Kedua, penegakan Hak Asasi Manusia (HAM). HAM merupakan hak kodrati yang melekat bagi setiap manusia sebagai makhluk Tuhan yang Maha Esa dan merupakan anugerah-Nya yang perlu dihormati, ditegakkan dan dijunjung tinggi oleh setiap manusia, negara dan hukum. Bagi Gus Dur, komitmen untuk menegakkan HAM merupakan hal yang tidak bisa ditawar-tawar lagi. Baginya, memenuhi hak bagi setiap orang merupakan nilai kemanusiaan yang tidak bisa dilepaskan dari agama. Tanpa nilai tersebut, dunia akan dipenuhi oleh konflik dan perpecahan.
Dalam tulisannya berjudul “Mencari Perspektif Baru dalam Penegakan Hak-hak Asasi Manusia”, Gus Dur bersemangat untuk menawarkan cara pandang dalam pemberian hak kepada setiap manusia. Bahwa dengan memandang manusia sebagai manusia maka akan melahirkan sikap mulia dan hormat kepada sesama. Oleh karena itu, masuknya norma-norma HAM dalam konstitusi perlu untuk diimplementasikan secara konsisten.
Dalam konteks Islam, hak-hak ini terangkum dalam Maqashid Al-syari’ah, yaitu hifdzu al-nafs (melindungi jiwa), hifdzu al-diin (melindungi agama), hifdzu al-maal (melindungi harta), hifdzu al-’aql (melindungi akal), dan hifdzu al-nasl (melindungi keturunan).
Ketiga, penghargaan terhadap pluralitas. Realitas Indonesia yang terdiri dari berbagai macam suku, ras, keyakinan dan bahasa merupakan sebuah potensi sekaligus ancaman.
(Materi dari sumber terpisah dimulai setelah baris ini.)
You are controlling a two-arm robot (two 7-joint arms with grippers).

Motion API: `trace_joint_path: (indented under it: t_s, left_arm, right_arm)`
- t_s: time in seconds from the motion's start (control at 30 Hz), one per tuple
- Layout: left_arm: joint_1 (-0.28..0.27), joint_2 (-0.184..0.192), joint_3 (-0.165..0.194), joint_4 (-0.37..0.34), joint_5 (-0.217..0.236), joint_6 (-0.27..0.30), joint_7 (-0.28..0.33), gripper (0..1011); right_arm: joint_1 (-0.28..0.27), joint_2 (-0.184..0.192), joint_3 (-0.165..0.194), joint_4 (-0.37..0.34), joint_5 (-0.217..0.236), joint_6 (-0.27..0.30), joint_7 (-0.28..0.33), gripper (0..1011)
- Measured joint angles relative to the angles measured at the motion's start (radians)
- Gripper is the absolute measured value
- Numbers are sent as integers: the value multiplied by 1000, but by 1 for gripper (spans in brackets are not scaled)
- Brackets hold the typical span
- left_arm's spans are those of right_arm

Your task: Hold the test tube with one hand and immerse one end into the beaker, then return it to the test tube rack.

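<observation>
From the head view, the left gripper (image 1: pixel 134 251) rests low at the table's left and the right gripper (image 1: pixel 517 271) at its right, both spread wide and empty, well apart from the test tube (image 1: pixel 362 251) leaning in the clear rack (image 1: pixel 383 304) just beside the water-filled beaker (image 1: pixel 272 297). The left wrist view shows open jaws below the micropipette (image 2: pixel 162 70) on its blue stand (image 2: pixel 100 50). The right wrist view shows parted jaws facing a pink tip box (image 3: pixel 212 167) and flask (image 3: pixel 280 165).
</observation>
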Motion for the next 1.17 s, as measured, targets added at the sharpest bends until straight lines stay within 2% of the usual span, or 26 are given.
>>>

Dengan paradigma pluralisme, keragaman tersebut bisa memperkokoh demokrasi.
Dalam hal ini, Gus Dur mengaitkan pluralisme dengan nilai keislaman, yaitu dengan konsep universalisme Islam. Dimana ajaran Islam yang universal tidak akan terwujud tanpa inklusivitas terhadap peradaban lain yang membuat Islam berkosmopolitan. Harus diakui, bahwa dalam proses sejarah berdirinya negara Indonesia adalah karena adanya kesadaran berbangsa ketimbang ideologi agama.
Keempat, peningkatan kesejahteraan rakyat. Hal ini bertalian erat dengan bidang ekonomi. Kesenjangan antara yang kaya dan miskin akan merusak sistem demokrasi. Di mana biasanya demokrasi akan dikuasai oleh yang kaya. Maka hal perlu untuk diperbaiki adalah demokrasi ekonomi atau ekonomi kerakyatan.